Leave out the images and return all the data word for word.
----
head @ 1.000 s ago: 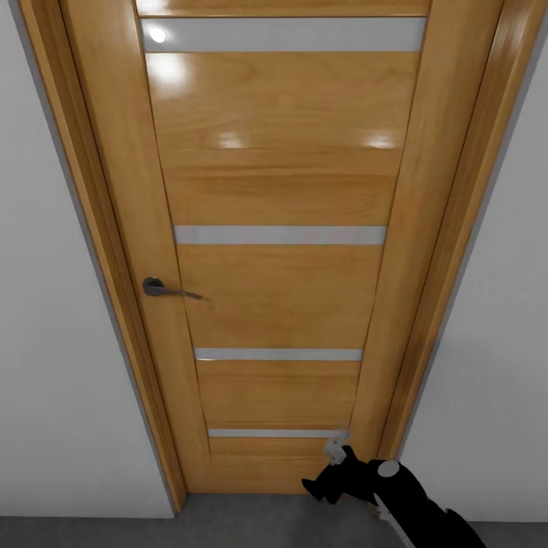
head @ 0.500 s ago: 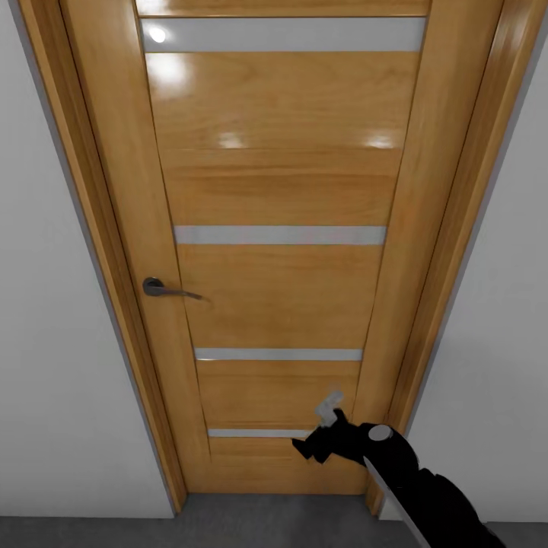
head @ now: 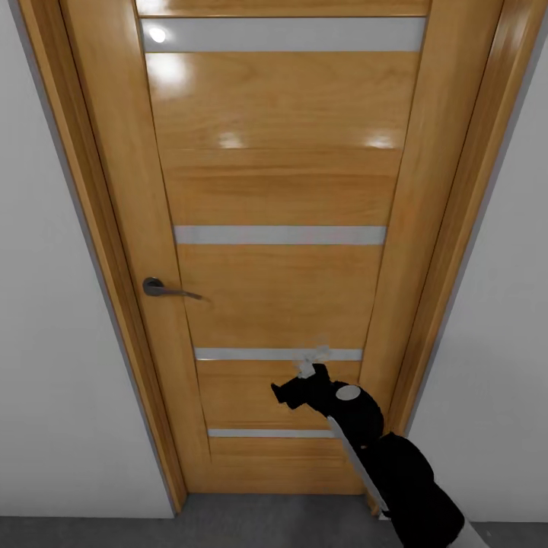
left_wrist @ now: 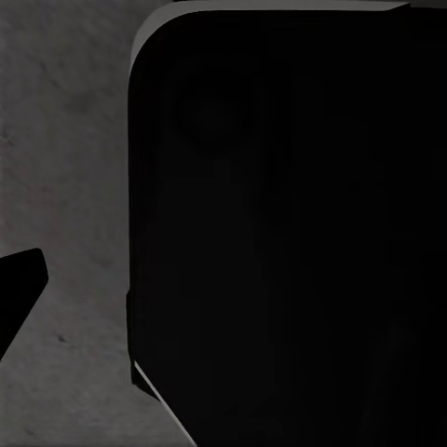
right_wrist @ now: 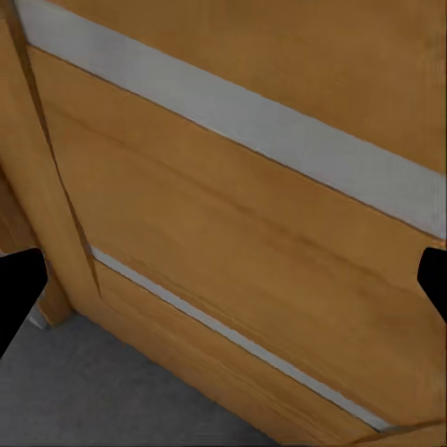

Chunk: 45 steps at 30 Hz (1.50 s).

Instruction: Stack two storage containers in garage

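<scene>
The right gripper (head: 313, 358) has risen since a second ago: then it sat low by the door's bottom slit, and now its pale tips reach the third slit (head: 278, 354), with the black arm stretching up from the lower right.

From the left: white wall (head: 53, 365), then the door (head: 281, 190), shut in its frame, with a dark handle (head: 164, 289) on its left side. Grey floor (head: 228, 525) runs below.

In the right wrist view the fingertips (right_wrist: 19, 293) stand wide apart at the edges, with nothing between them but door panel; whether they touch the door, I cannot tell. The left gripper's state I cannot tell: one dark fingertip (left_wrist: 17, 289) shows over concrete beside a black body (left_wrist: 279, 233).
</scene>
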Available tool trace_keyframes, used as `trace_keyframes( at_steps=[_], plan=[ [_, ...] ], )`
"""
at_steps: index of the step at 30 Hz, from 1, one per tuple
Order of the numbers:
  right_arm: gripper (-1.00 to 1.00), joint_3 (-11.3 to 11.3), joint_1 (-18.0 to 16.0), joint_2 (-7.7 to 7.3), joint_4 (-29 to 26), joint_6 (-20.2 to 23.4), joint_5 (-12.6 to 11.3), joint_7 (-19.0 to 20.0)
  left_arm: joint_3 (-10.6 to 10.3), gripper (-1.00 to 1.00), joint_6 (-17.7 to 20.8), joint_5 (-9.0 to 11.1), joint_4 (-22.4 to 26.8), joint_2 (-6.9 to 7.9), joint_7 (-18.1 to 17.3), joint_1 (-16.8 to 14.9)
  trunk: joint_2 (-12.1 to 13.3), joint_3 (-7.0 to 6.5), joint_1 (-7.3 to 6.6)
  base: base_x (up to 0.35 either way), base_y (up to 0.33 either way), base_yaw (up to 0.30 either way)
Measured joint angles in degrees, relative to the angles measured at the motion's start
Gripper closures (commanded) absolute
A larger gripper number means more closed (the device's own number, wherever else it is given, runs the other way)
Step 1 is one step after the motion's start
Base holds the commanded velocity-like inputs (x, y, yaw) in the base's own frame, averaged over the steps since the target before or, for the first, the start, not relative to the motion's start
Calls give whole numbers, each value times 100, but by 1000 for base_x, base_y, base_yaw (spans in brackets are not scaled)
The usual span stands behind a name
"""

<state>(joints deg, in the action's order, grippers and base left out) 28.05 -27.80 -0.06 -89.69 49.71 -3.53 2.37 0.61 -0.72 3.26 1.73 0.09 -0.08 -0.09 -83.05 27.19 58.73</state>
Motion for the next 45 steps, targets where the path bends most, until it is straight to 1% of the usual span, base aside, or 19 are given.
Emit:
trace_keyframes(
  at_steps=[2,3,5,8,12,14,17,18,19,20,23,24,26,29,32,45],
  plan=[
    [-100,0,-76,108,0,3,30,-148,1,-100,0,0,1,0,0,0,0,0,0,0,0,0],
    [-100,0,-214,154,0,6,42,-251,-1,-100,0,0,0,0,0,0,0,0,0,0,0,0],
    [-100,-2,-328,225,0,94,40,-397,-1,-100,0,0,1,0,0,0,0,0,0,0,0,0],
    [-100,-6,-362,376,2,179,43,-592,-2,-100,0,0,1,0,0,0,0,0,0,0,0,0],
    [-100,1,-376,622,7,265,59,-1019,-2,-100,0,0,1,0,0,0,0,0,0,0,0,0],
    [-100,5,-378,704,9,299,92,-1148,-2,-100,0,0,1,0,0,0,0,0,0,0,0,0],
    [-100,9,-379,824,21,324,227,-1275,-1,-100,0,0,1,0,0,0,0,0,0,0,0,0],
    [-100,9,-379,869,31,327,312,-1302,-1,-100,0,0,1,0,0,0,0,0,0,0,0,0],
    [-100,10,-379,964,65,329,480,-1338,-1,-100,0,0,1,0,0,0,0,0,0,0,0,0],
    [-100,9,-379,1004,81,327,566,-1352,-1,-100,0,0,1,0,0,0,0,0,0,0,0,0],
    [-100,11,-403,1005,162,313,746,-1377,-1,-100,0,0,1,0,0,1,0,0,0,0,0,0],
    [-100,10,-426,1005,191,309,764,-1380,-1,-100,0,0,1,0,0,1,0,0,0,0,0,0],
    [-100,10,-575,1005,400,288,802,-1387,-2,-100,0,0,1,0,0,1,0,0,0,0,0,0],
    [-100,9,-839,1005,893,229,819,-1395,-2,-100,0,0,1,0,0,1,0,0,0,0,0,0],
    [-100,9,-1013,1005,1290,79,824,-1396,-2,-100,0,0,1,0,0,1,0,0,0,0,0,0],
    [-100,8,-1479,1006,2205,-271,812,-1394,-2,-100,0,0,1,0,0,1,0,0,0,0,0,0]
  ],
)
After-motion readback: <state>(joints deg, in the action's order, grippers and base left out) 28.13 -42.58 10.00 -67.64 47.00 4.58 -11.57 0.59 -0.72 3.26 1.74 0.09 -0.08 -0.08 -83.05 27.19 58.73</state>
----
▶ _Exercise result_:
head @ 1.000 s ago: 
head @ 0.500 s ago: 
head @ now: 
left_wrist @ now: 
right_wrist @ now: 

Chunk: 45 steps at 30 Hz (1.50 s).

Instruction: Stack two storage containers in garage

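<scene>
The right gripper (head: 313, 358) has risen since a second ago: then it sat low by the door's bottom slit, and now its pale tips reach the third slit (head: 278, 354), with the black arm stretching up from the lower right.

From the left: white wall (head: 53, 365), then the door (head: 281, 190), shut in its frame, with a dark handle (head: 164, 289) on its left side. Grey floor (head: 228, 525) runs below.

In the right wrist view the fingertips (right_wrist: 19, 293) stand wide apart at the edges, with nothing between them but door panel; whether they touch the door, I cannot tell. The left gripper's state I cannot tell: one dark fingertip (left_wrist: 17, 289) shows over concrete beside a black body (left_wrist: 279, 233).
</scene>
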Available tool trace_keyframes, used as `trace_keyframes( at_steps=[_], plan=[ [_, ...] ], )`
"""
at_steps: index of the step at 30 Hz, from 1, one per tuple
Order of the numbers:
  right_arm: gripper (-1.00 to 1.00), joint_3 (-11.3 to 11.3), joint_1 (-18.0 to 16.0), joint_2 (-7.7 to 7.3), joint_4 (-29 to 26), joint_6 (-20.2 to 23.4), joint_5 (-12.6 to 11.3), joint_7 (-19.0 to 20.0)
  left_arm: joint_3 (-10.6 to 10.3), gripper (-1.00 to 1.00), joint_6 (-17.7 to 20.8), joint_5 (-9.0 to 11.1), joint_4 (-22.4 to 26.8), joint_2 (-6.9 to 7.9), joint_7 (-18.1 to 17.3), joint_1 (-16.8 to 14.9)
  trunk: joint_2 (-12.1 to 13.3), joint_3 (-7.0 to 6.5), joint_1 (-7.3 to 6.6)
  base: base_x (up to 0.35 either way), base_y (up to 0.33 either way), base_yaw (up to 0.30 either way)
Measured joint angles in degrees, relative to the angles measured at the motion's start
Gripper closures (commanded) absolute
A larger gripper number means more closed (the device's own number, wherever else it is given, runs the other way)
Step 1 is one step after the motion's start
Base holds the commanded velocity-like inputs (x, y, yaw) in the base's own frame, averaged over the steps since the target before or, for the first, the start, not relative to the motion's start
Calls give whole numbers, each value times 100, but by 1000 for base_x, base_y, base_yaw (spans in brackets are not scaled)
The usual span stands behind a name
"""

<state>(joints deg, in the action's order, grippers and base left out) 28.05 -27.80 -0.06 -89.69 49.71 -3.53 2.37 0.61 -0.72 3.26 1.73 0.09 -0.08 -0.09 -83.05 27.19 58.73</state>
Motion for the next 45 steps, targets where the path bends most, until it is straight to 1% of the usual span, base aside, or 19 are given.
Emit:
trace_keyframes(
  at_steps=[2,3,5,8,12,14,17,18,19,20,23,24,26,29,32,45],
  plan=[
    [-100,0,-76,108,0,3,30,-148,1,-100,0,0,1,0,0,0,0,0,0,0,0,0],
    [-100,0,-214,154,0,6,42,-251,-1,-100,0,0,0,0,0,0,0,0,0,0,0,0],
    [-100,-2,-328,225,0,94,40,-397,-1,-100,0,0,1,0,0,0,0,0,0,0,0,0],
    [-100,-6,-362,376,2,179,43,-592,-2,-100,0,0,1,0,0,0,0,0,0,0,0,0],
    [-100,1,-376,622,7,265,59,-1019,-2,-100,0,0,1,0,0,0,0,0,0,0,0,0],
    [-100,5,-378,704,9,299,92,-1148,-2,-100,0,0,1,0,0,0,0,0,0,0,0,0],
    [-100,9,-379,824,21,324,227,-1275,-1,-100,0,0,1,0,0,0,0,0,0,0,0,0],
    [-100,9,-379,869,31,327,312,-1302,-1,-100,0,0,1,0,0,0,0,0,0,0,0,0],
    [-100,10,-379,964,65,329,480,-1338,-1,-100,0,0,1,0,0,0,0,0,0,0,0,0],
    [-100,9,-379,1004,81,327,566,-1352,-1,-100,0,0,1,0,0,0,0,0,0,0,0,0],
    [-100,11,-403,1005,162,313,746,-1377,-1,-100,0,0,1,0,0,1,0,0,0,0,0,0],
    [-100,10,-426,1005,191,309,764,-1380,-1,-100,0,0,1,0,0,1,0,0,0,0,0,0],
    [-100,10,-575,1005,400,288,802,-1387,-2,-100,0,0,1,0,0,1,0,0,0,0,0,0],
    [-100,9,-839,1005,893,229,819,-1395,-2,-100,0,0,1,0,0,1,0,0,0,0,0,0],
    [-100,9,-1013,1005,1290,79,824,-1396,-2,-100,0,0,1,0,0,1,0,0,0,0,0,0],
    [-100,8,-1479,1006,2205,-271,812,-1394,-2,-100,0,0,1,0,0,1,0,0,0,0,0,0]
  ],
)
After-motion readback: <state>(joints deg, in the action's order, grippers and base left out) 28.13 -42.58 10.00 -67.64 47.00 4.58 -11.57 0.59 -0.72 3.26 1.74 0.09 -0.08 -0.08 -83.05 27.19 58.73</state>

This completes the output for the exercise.